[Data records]
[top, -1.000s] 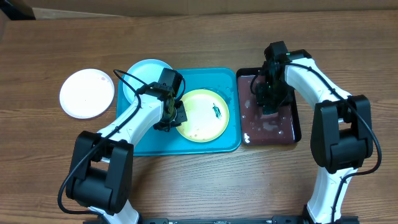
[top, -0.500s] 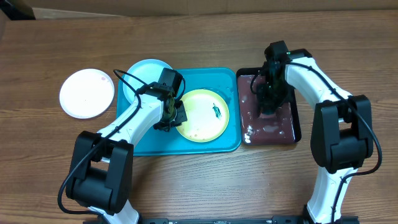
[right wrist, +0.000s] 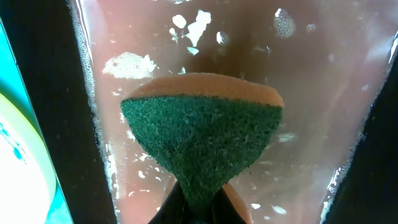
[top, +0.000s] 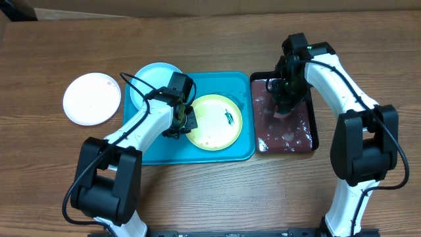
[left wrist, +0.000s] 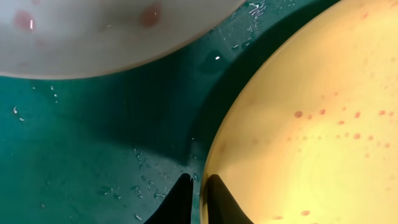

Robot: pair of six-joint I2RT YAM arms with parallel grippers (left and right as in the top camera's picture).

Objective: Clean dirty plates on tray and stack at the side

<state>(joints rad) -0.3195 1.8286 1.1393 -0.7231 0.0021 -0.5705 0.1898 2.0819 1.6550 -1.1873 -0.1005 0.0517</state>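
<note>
On the turquoise tray point(top: 240, 82), the left gripper point(left wrist: 196, 199) pinches the left rim of the yellow-green plate point(top: 214, 122), its jaws almost together with the plate's edge between them. The plate lies flat in the tray's right half, with a dark green smudge point(top: 229, 117) toward its upper right and reddish specks across its face. The pale blue plate point(top: 152, 80) sits at the tray's upper left corner, overlapping the rim, near the left arm. The white plate point(top: 92, 99) lies on the wooden table point(top: 197, 39), apart from the tray on its left, and carries a faint pinkish mark. Just beside the tray on the right, the black tray point(top: 316, 131) holds foamy reddish-brown water. Over it the right gripper point(right wrist: 198, 208) is clamped on a sponge point(right wrist: 199, 137), whose green scouring face is toward the wrist camera with the tan backing behind. Droplets bead on the turquoise tray's floor.
</note>
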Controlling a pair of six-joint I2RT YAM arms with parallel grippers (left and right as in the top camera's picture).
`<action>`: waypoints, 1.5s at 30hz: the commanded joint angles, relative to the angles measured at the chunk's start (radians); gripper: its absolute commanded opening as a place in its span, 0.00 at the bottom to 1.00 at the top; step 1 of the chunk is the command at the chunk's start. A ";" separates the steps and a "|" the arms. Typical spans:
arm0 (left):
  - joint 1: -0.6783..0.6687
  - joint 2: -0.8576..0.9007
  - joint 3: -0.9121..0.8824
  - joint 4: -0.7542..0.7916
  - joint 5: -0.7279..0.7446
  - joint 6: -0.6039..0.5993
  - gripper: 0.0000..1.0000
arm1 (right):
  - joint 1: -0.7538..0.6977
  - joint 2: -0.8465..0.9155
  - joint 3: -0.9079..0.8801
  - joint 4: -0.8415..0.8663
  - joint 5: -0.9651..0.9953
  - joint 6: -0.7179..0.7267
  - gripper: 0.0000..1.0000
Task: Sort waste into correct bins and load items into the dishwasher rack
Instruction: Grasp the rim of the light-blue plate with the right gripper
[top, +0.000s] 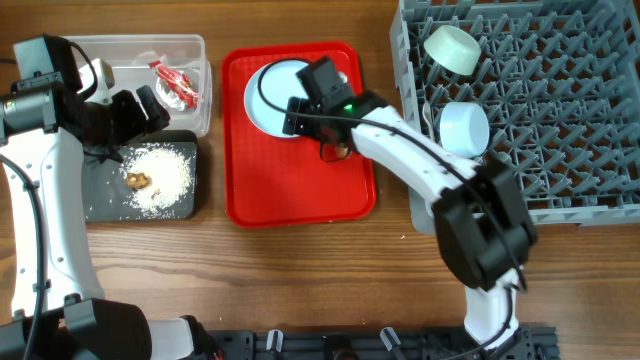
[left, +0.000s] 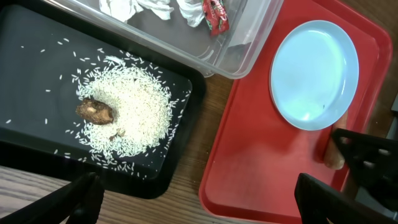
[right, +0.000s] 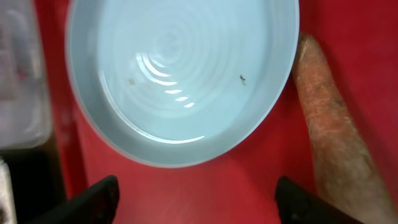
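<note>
A pale blue plate (top: 272, 95) lies on the red tray (top: 300, 195); it fills the right wrist view (right: 180, 74) and shows in the left wrist view (left: 314, 71). An orange-brown carrot-like stick (right: 336, 143) lies beside it. My right gripper (right: 199, 199) is open just above the tray, by the plate's edge. My left gripper (left: 199, 199) is open and empty over the black tray (top: 100, 200), which holds rice crumbs (left: 127, 115) and a brown lump (left: 95, 111). The clear tub (top: 190, 50) holds a red wrapper (top: 178, 85) and white scraps (left: 140, 7).
The grey dishwasher rack (top: 560, 120) stands at the right with a whitish bowl (top: 451, 48) and a light blue bowl (top: 464, 125) in it. The right arm reaches across the rack's front left corner. Bare wood lies in front of the trays.
</note>
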 joint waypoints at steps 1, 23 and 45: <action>0.006 -0.019 0.000 0.001 0.001 -0.002 1.00 | -0.010 0.078 -0.004 0.035 0.042 0.111 0.74; 0.006 -0.019 0.000 0.001 0.001 -0.002 1.00 | -0.016 0.148 0.000 -0.075 -0.181 0.151 0.08; 0.006 -0.019 0.000 0.000 0.001 -0.002 1.00 | -0.072 -0.197 0.141 -0.330 0.229 -0.451 0.04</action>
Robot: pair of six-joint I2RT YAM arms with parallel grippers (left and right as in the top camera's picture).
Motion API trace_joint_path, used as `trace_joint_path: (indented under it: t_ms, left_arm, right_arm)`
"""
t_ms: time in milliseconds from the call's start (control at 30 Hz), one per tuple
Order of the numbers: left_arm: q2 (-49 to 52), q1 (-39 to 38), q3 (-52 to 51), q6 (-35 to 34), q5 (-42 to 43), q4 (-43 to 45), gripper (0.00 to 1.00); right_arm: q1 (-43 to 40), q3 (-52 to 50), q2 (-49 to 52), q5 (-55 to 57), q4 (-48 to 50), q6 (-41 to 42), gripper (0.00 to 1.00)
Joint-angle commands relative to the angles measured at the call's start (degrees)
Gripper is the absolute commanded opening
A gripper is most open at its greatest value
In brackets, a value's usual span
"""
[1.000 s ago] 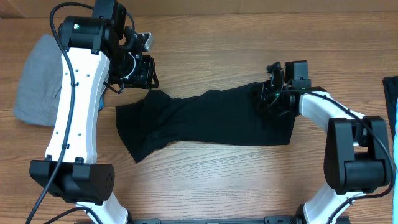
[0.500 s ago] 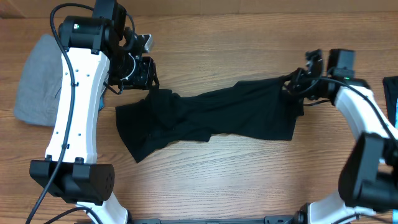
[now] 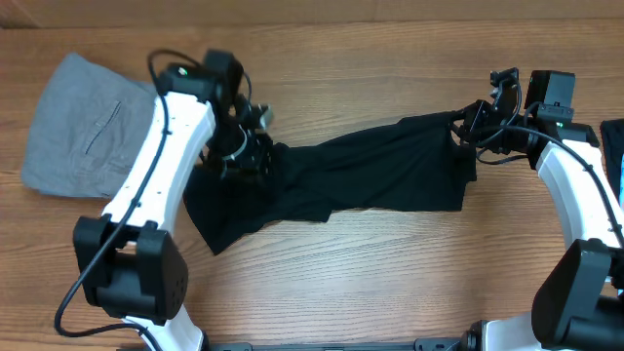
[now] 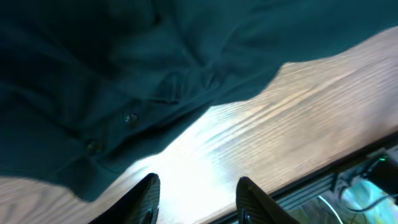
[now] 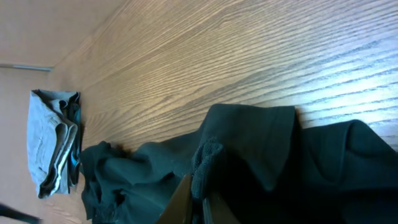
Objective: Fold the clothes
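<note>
Shows the clothes (image 3: 361,180), a black garment, stretched as a long rumpled band on the table (image 3: 341,292), beginning just beside the grey trousers (image 3: 83,132) and running away from them. Places the right gripper (image 3: 470,122) at the end of the band farthest from the grey trousers, clamped tight on a bunched corner of black fabric and holding that corner slightly off the wood; confirms, in the right wrist view, a knot of cloth pinched at the fingertips, with the grey trousers small in the distance. Places the left gripper (image 4: 199,186) at the end nearest the grey trousers, low over crumpled cloth, fingers (image 4: 149,199) moderately parted with only bare wood between them and nothing gripped; notes black fabric with two small round studs, perhaps buttons, just beyond the tips. Reads, as a judgement, as the spreading step ahead of any fold: one end held taut, the other bunched, no layer yet laid neatly over another. Calls next, most likely, for closing the left gripper on the edge nearest the grey trousers, then for drawing the two ends apart to flatten the band against the table. Requires a low approach, one finger slid under the hem rather than pressed on top of it, and a firm hold at the end farthest from the grey trousers against slippage of the pinched corner. Leaves the fold line undecided pending a flat outline.
</note>
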Motion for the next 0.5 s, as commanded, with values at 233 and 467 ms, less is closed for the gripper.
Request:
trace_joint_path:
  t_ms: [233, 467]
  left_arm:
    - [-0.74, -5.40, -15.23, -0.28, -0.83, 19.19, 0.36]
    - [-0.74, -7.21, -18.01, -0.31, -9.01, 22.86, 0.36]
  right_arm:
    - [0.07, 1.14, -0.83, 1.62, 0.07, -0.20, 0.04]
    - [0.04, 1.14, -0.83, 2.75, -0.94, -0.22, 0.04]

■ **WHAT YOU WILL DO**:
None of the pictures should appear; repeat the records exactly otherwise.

■ **EXPECTED ANSWER**:
[top, -1.000s] 
[top, -0.500s] 
[right wrist, +0.000s] 
[top, +0.000s] 
[left wrist, +0.000s] 

Robot: pair of six-joint I2RT YAM arms with parallel grippers (left and right as in the top camera's picture).

Objective: Clean dirty plates on tray and stack at the side

<state>(joints rad) -0.3195 1.8286 1.1393 -0.7231 0.0021 -0.5705 0.1898 2.0819 1.6550 -1.1873 -0.1005 0.0517</state>
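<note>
On the turquoise tray point(top: 240, 82), the left gripper point(left wrist: 196, 199) pinches the left rim of the yellow-green plate point(top: 214, 122), its jaws almost together with the plate's edge between them. The plate lies flat in the tray's right half, with a dark green smudge point(top: 229, 117) toward its upper right and reddish specks across its face. The pale blue plate point(top: 152, 80) sits at the tray's upper left corner, overlapping the rim, near the left arm. The white plate point(top: 92, 99) lies on the wooden table point(top: 197, 39), apart from the tray on its left, and carries a faint pinkish mark. Just beside the tray on the right, the black tray point(top: 316, 131) holds foamy reddish-brown water. Over it the right gripper point(right wrist: 198, 208) is clamped on a sponge point(right wrist: 199, 137), whose green scouring face is toward the wrist camera with the tan backing behind. Droplets bead on the turquoise tray's floor.
</note>
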Controlling a pair of six-joint I2RT YAM arms with parallel grippers (left and right as in the top camera's picture).
`<action>`: waypoints, 1.5s at 30hz: the commanded joint angles, relative to the angles measured at the chunk's start (radians); gripper: its absolute commanded opening as a place in its span, 0.00 at the bottom to 1.00 at the top; step 1 of the chunk is the command at the chunk's start. A ";" separates the steps and a "|" the arms. Typical spans:
arm0 (left):
  - joint 1: -0.6783..0.6687
  - joint 2: -0.8576..0.9007
  - joint 3: -0.9121..0.8824
  - joint 4: -0.7542..0.7916
  - joint 5: -0.7279..0.7446
  - joint 6: -0.6039..0.5993
  - gripper: 0.0000..1.0000
arm1 (right):
  - joint 1: -0.7538..0.6977
  - joint 2: -0.8465..0.9155
  - joint 3: -0.9079..0.8801
  - joint 4: -0.8415..0.8663
  - joint 5: -0.9651..0.9953
  - joint 6: -0.7179..0.7267
  - gripper: 0.0000..1.0000
Task: Sort waste into correct bins and load items into the dishwasher rack
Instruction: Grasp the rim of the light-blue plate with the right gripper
[top, +0.000s] 
[left, +0.000s] 
[right, +0.000s] 
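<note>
A pale blue plate (top: 272, 95) lies on the red tray (top: 300, 195); it fills the right wrist view (right: 180, 74) and shows in the left wrist view (left: 314, 71). An orange-brown carrot-like stick (right: 336, 143) lies beside it. My right gripper (right: 199, 199) is open just above the tray, by the plate's edge. My left gripper (left: 199, 199) is open and empty over the black tray (top: 100, 200), which holds rice crumbs (left: 127, 115) and a brown lump (left: 95, 111). The clear tub (top: 190, 50) holds a red wrapper (top: 178, 85) and white scraps (left: 140, 7).
The grey dishwasher rack (top: 560, 120) stands at the right with a whitish bowl (top: 451, 48) and a light blue bowl (top: 464, 125) in it. The right arm reaches across the rack's front left corner. Bare wood lies in front of the trays.
</note>
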 joint waypoints at steps 1, 23 and 45: <action>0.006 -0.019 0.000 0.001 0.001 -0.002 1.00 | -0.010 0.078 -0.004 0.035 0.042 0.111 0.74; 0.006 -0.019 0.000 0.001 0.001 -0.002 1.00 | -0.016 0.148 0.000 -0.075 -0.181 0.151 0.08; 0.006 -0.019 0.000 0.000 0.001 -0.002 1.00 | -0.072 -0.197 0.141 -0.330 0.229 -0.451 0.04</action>
Robot: pair of six-joint I2RT YAM arms with parallel grippers (left and right as in the top camera's picture).
Motion API trace_joint_path, used as `trace_joint_path: (indented under it: t_ms, left_arm, right_arm)`
"""
t_ms: time in milliseconds from the call's start (control at 30 Hz), one per tuple
Order of the numbers: left_arm: q2 (-49 to 52), q1 (-39 to 38), q3 (-52 to 51), q6 (-35 to 34), q5 (-42 to 43), q4 (-43 to 45), gripper (0.00 to 1.00); right_arm: q1 (-43 to 40), q3 (-52 to 50), q2 (-49 to 52), q5 (-55 to 57), q4 (-48 to 50), q6 (-41 to 42), gripper (0.00 to 1.00)
Joint-angle commands relative to the angles measured at the call's start (degrees)
Gripper is the absolute commanded opening
A gripper is most open at its greatest value
In brackets, a value's usual span
"""
[1.000 s ago] 
[0.500 s ago] 
[now] 
[now] 
[now] 
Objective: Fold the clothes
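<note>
Shows the clothes (image 3: 361,180), a black garment, stretched as a long rumpled band on the table (image 3: 341,292), beginning just beside the grey trousers (image 3: 83,132) and running away from them. Places the right gripper (image 3: 470,122) at the end of the band farthest from the grey trousers, clamped tight on a bunched corner of black fabric and holding that corner slightly off the wood; confirms, in the right wrist view, a knot of cloth pinched at the fingertips, with the grey trousers small in the distance. Places the left gripper (image 4: 199,186) at the end nearest the grey trousers, low over crumpled cloth, fingers (image 4: 149,199) moderately parted with only bare wood between them and nothing gripped; notes black fabric with two small round studs, perhaps buttons, just beyond the tips. Reads, as a judgement, as the spreading step ahead of any fold: one end held taut, the other bunched, no layer yet laid neatly over another. Calls next, most likely, for closing the left gripper on the edge nearest the grey trousers, then for drawing the two ends apart to flatten the band against the table. Requires a low approach, one finger slid under the hem rather than pressed on top of it, and a firm hold at the end farthest from the grey trousers against slippage of the pinched corner. Leaves the fold line undecided pending a flat outline.
</note>
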Motion for the next 0.5 s, as commanded, with values at 233 and 467 ms, less is closed for the gripper.
Request:
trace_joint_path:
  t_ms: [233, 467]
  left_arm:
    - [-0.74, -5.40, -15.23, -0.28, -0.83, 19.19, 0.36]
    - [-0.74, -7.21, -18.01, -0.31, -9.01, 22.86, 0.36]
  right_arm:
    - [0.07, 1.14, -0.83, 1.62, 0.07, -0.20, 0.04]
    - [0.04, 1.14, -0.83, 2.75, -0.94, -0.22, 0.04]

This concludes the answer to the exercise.